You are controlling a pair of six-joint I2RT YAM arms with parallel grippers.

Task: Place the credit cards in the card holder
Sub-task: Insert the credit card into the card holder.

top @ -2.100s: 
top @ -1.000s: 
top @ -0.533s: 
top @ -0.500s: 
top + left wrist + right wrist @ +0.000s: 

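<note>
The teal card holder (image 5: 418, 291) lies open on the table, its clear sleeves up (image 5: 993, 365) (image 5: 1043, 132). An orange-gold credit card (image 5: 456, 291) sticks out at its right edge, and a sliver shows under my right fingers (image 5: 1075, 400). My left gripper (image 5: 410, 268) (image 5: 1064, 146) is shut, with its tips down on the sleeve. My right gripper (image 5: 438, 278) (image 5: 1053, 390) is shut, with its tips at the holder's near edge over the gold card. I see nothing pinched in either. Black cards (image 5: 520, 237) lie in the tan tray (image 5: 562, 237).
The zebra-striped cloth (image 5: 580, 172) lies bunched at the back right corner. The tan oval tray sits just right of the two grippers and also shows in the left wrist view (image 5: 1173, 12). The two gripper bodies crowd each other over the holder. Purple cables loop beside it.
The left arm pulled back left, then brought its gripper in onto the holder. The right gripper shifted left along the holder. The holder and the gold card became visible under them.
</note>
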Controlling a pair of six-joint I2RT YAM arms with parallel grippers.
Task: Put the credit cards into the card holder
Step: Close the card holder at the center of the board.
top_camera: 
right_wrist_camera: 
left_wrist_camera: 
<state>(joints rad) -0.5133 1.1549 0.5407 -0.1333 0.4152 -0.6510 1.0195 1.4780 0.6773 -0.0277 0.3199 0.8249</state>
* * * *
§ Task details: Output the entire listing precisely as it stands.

§ Solution below:
You are controlling a pair of six-joint I2RT YAM arms with parallel grippers.

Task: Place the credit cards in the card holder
Sub-task: Insert the credit card into the card holder.

top @ -2.100s: 
top @ -1.000s: 
top @ -0.533s: 
top @ -0.500s: 
top + left wrist + right wrist @ +0.000s: 

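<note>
The teal card holder (image 5: 418, 291) lies open on the table, its clear sleeves up (image 5: 993, 365) (image 5: 1043, 132). An orange-gold credit card (image 5: 456, 291) sticks out at its right edge, and a sliver shows under my right fingers (image 5: 1075, 400). My left gripper (image 5: 410, 268) (image 5: 1064, 146) is shut, with its tips down on the sleeve. My right gripper (image 5: 438, 278) (image 5: 1053, 390) is shut, with its tips at the holder's near edge over the gold card. I see nothing pinched in either. Black cards (image 5: 520, 237) lie in the tan tray (image 5: 562, 237).
The zebra-striped cloth (image 5: 580, 172) lies bunched at the back right corner. The tan oval tray sits just right of the two grippers and also shows in the left wrist view (image 5: 1173, 12). The two gripper bodies crowd each other over the holder. Purple cables loop beside it.
The left arm pulled back left, then brought its gripper in onto the holder. The right gripper shifted left along the holder. The holder and the gold card became visible under them.
</note>
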Controlling a pair of six-joint I2RT YAM arms with parallel grippers.
Task: Put the credit cards into the card holder
Step: Close the card holder at the center of the board.
top_camera: 
right_wrist_camera: 
left_wrist_camera: 
<state>(joints rad) -0.5133 1.1549 0.5407 -0.1333 0.4152 -0.6510 1.0195 1.4780 0.6773 -0.0277 0.3199 0.8249</state>

The answer was given in full.